Calling Over Comfort Zone

Krystal Berry Finds A Community of Colleagues at Truett in Houston

February 1, 2023

“Is this enough? Am I doing everything I can to make an impact in the place I’m called to right now?”

These questions have led Krystal Berry, an MTS student at Truett Seminary in Houston, on an academic and career path she never could have foreseen.

After using her undergraduate and graduate degrees in English to teach composition at the collegiate level for several years, Berry found that her students were lacking the basic skill sets they needed to succeed in the classroom.

“I thought I could do more to help them if I could catch them a little earlier,” Berry said.

So she began to teach at the high school level and then junior high, and eventually all the way down to elementary. With each layer, Berry uncovered more systemic issues and discovered that the students’ greatest challenges really stemmed from the issues the adults in their lives were facing.

And there were those inner questions again: “Is this enough? Am I doing everything I can?”

Berry began to grapple with the idea that maybe she was being called into ministry to care for the whole person. Perhaps she would minister to the adults who could make these systemic changes at a family and then community level.

There were just a couple of catches:

First, while she was no stranger to speaking in front of congregations, Berry is a self-proclaimed “true introvert.”

“I relate to Elijah,” Berry laughed. “Just give me a little food and water and let me lay down. Let me be. I won’t bother anyone.”

Hours in a solitary writing cave, working on papers, or preparing sermons? No problem. But pastoral ministry to people? Now that was scary.

Secondly, and more discouraging, the church congregation that Berry called home at the time, did not affirm women in ministry.

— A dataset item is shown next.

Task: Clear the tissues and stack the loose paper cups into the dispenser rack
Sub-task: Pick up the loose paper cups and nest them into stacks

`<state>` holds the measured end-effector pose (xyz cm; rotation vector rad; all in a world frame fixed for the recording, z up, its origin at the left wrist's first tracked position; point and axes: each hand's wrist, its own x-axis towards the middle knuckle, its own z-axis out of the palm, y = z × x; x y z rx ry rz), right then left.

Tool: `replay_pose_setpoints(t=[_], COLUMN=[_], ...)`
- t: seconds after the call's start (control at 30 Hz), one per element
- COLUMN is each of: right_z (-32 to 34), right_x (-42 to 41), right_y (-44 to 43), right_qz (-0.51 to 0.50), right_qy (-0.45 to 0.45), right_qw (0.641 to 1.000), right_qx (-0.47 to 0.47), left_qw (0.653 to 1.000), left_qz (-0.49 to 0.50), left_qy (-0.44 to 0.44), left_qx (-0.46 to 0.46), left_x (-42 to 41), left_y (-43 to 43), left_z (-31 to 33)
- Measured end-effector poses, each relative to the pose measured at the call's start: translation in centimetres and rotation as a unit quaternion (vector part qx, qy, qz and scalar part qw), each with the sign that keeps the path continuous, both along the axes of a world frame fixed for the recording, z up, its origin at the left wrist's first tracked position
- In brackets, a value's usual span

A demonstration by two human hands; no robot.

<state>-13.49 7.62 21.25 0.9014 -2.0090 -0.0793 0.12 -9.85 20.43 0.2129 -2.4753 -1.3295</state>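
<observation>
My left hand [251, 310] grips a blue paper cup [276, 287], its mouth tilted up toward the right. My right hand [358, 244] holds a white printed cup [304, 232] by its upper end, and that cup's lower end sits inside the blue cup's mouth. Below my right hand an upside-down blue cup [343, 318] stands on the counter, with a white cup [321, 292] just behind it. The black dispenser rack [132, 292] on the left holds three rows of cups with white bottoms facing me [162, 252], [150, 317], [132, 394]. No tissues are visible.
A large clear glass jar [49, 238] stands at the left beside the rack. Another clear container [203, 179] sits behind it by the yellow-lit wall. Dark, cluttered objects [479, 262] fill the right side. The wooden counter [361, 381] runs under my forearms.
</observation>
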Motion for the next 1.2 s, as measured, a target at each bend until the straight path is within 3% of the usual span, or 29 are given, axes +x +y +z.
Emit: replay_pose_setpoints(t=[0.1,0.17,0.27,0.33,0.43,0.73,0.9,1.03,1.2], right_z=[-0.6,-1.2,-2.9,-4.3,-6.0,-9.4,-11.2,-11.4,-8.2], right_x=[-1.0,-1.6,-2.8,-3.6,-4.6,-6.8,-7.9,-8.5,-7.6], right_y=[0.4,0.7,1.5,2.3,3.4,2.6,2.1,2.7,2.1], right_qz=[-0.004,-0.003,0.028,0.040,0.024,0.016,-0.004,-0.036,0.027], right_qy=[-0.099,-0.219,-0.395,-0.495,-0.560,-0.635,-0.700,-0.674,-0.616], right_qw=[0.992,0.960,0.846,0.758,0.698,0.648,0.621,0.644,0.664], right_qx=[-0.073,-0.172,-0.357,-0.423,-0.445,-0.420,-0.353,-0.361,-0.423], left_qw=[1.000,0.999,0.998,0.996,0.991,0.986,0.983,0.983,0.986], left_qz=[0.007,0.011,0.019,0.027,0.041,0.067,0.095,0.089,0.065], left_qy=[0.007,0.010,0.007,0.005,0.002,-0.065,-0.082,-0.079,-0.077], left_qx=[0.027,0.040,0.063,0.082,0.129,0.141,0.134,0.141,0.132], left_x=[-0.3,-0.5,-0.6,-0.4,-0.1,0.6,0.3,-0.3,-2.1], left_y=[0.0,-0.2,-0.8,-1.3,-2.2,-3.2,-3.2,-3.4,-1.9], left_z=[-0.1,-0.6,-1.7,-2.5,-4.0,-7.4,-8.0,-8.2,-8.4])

“I said to myself,” Berry reflected, “You can either pout about what they don’t want you to do, or you can prepare for what you’re being called to do.”

She decided to prepare. And after two different individuals recommended Truett to Berry, the Virginia native applied and enrolled in a program at the Houston campus, where she has since experienced the encouragement of a tight-knit community of colleagues.

“Truett’s Houston campus really does have a special community that has met me where I’m at—mid-stride in my career,” Berry said. “So many of my classmates here have already been practicing ministry as a profession for years—pastors, executive pastors, church planters, you name it—and they have been able to give me such practical insights.”

By working as a graduate assistant in the Seminary’s recruitment office, Berry is able to share her own story with prospective students. And to women seeking an opportunity to serve and lead in ministry, she says with conviction: “When I came to Truett, I didn’t have to fight to be a woman in ministry. I didn’t have to spend my time or energy advocating for my gender because there was already a respect, an energy, and the affirmation that said, ‘No, you’re a preacher, too. You’re in ministry, too.’ I could come here as a woman, be on the same level as my peers, and just be free to learn like everybody else was.”

Today, Berry is set to graduate in May 2023 with her MTS degree and has begun applying to PhD programs to pursue studies in hermeneutics. She hopes to one day be able to use her background and talents in writing to publish a biblical commentary, one that reaches and represents a more ethnically diverse audience.

“My passion for writing a commentary is rooted, first, in my love for all of God's human creation,” Berry said. “And I likewise believe that there is a special perspective of faith and Scripture that can be shared from a Black, millennial woman. Through such a lens, I am not only able to inform but also encourage those who may be led to read through it and may even use it as a resource.”

Berry’s future plans also still include serving in pastoral ministry. It is a concept she admits she does not feel completely comfortable with yet, but it is a calling toward which she has now gained “a quiet confidence.”

“I never want to get too comfortable—get caught in the routine of just getting by,” Berry said. “I want to keep pushing. I want to make sure that whatever I’m doing is something that benefits someone else—that I’m open to however God wants to use me next.”

In the end, like Elijah, though it may require taking surprising paths to get there, she would rather choose calling over comfort every time.